**WHAT IS EXPECTED**:
Quote all of the data that follows exactly as written, skipping the images.

**RAW DATA**:

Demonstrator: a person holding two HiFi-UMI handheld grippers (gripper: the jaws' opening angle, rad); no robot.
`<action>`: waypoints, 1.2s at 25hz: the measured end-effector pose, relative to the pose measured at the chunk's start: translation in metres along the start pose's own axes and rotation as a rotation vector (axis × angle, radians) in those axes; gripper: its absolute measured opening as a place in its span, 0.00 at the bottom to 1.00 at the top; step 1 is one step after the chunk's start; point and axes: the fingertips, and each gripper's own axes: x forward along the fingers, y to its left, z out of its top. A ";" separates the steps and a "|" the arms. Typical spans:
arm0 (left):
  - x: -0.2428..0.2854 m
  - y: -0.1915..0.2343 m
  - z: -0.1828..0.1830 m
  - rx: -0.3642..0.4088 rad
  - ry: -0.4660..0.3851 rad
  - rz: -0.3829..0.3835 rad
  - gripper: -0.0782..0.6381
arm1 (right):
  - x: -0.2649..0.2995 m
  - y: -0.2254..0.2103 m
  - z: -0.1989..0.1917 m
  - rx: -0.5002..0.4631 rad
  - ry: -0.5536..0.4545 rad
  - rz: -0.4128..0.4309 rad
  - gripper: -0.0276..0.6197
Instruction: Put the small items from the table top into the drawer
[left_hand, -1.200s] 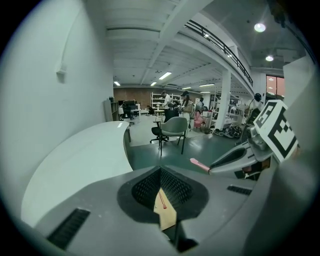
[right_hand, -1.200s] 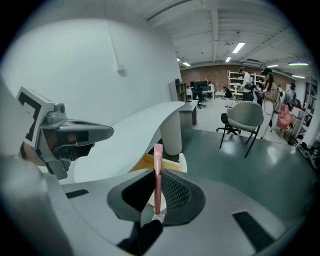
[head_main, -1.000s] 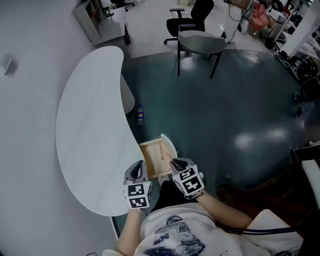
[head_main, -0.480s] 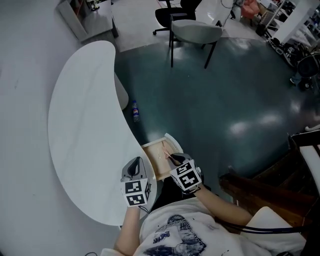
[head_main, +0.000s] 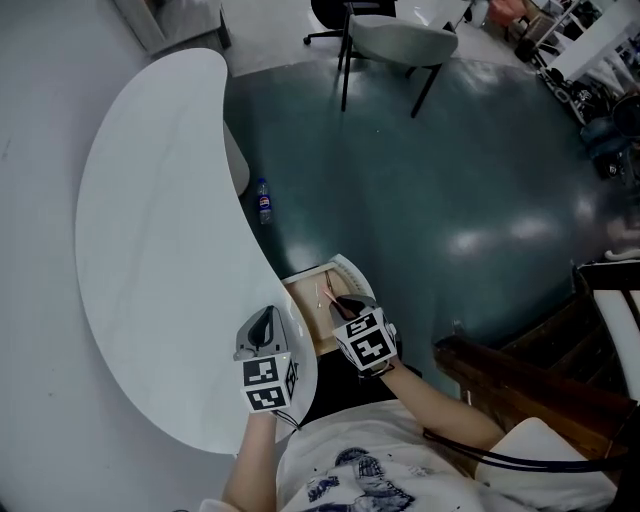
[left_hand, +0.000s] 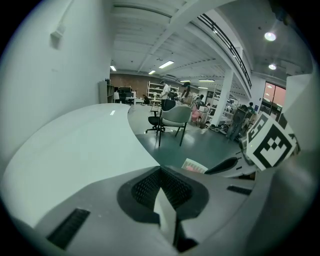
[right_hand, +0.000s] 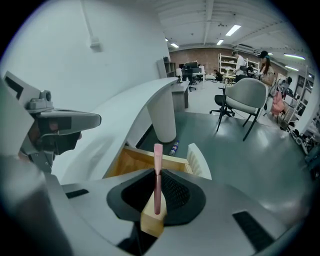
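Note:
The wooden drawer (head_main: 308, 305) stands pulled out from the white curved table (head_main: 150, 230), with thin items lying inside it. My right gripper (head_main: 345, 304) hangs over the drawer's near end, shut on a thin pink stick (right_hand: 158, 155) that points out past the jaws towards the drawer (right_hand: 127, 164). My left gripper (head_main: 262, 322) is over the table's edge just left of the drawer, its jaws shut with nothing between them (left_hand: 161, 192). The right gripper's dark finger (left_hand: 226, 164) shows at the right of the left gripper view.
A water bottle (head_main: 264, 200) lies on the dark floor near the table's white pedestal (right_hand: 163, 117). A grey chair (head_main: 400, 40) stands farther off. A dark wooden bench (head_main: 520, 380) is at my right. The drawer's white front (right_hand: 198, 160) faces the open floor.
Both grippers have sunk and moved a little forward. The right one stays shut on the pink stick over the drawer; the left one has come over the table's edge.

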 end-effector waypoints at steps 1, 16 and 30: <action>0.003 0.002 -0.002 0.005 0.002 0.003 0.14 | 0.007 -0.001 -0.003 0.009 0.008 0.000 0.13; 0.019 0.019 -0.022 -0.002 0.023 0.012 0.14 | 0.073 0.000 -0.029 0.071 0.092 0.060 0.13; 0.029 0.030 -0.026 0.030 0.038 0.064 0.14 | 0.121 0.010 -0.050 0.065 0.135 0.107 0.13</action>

**EXERCISE RESULT**:
Demonstrator: a person holding two HiFi-UMI handheld grippers (gripper: the jaws' opening angle, rad); no robot.
`<action>`: waypoints, 1.2s at 25hz: the measured end-effector pose, relative to the pose measured at the chunk's start: translation in metres along the start pose's own axes and rotation as a rotation vector (axis × angle, radians) in those axes; gripper: its absolute measured opening as a place in its span, 0.00 at the bottom to 1.00 at the top; step 1 is one step after the chunk's start; point and axes: the fingertips, and each gripper's own axes: x forward along the fingers, y to its left, z out of its top. A ";" separates the steps and a "|" the arms. Typical spans:
arm0 (left):
  - x: -0.2428..0.2854 m
  - y: -0.1915..0.2343 m
  - z: -0.1828..0.1830 m
  - rx: -0.3642..0.4088 rad
  - ry: -0.4660..0.3851 rad
  - rz: -0.3829..0.3835 rad
  - gripper: -0.0782..0.6381
arm1 (right):
  - x: -0.2649..0.2995 m
  - y: -0.2254..0.2103 m
  - z: -0.1989..0.1917 m
  - rx: -0.5002..0.4631 rad
  - ry: -0.5536..0.4545 rad
  - rz: -0.4128..0.4309 rad
  - gripper: -0.0276..0.6197
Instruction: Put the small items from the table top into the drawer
[left_hand, -1.200s] 
[right_hand, -1.200s] 
[head_main, -1.000s] 
[head_main, -0.480s] 
[head_main, +0.000s] 
[left_hand, +0.000s] 
[right_hand, +0.000s] 
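Note:
The wooden drawer (head_main: 308, 305) stands pulled out from the white curved table (head_main: 150, 230), with thin items lying inside it. My right gripper (head_main: 345, 304) hangs over the drawer's near end, shut on a thin pink stick (right_hand: 158, 155) that points out past the jaws towards the drawer (right_hand: 127, 164). My left gripper (head_main: 262, 322) is over the table's edge just left of the drawer, its jaws shut with nothing between them (left_hand: 161, 192). The right gripper's dark finger (left_hand: 226, 164) shows at the right of the left gripper view.
A water bottle (head_main: 264, 200) lies on the dark floor near the table's white pedestal (right_hand: 163, 117). A grey chair (head_main: 400, 40) stands farther off. A dark wooden bench (head_main: 520, 380) is at my right. The drawer's white front (right_hand: 198, 160) faces the open floor.
Both grippers have sunk and moved a little forward. The right one stays shut on the pink stick over the drawer; the left one has come over the table's edge.
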
 end-effector waypoints at steps 1, 16 and 30: <action>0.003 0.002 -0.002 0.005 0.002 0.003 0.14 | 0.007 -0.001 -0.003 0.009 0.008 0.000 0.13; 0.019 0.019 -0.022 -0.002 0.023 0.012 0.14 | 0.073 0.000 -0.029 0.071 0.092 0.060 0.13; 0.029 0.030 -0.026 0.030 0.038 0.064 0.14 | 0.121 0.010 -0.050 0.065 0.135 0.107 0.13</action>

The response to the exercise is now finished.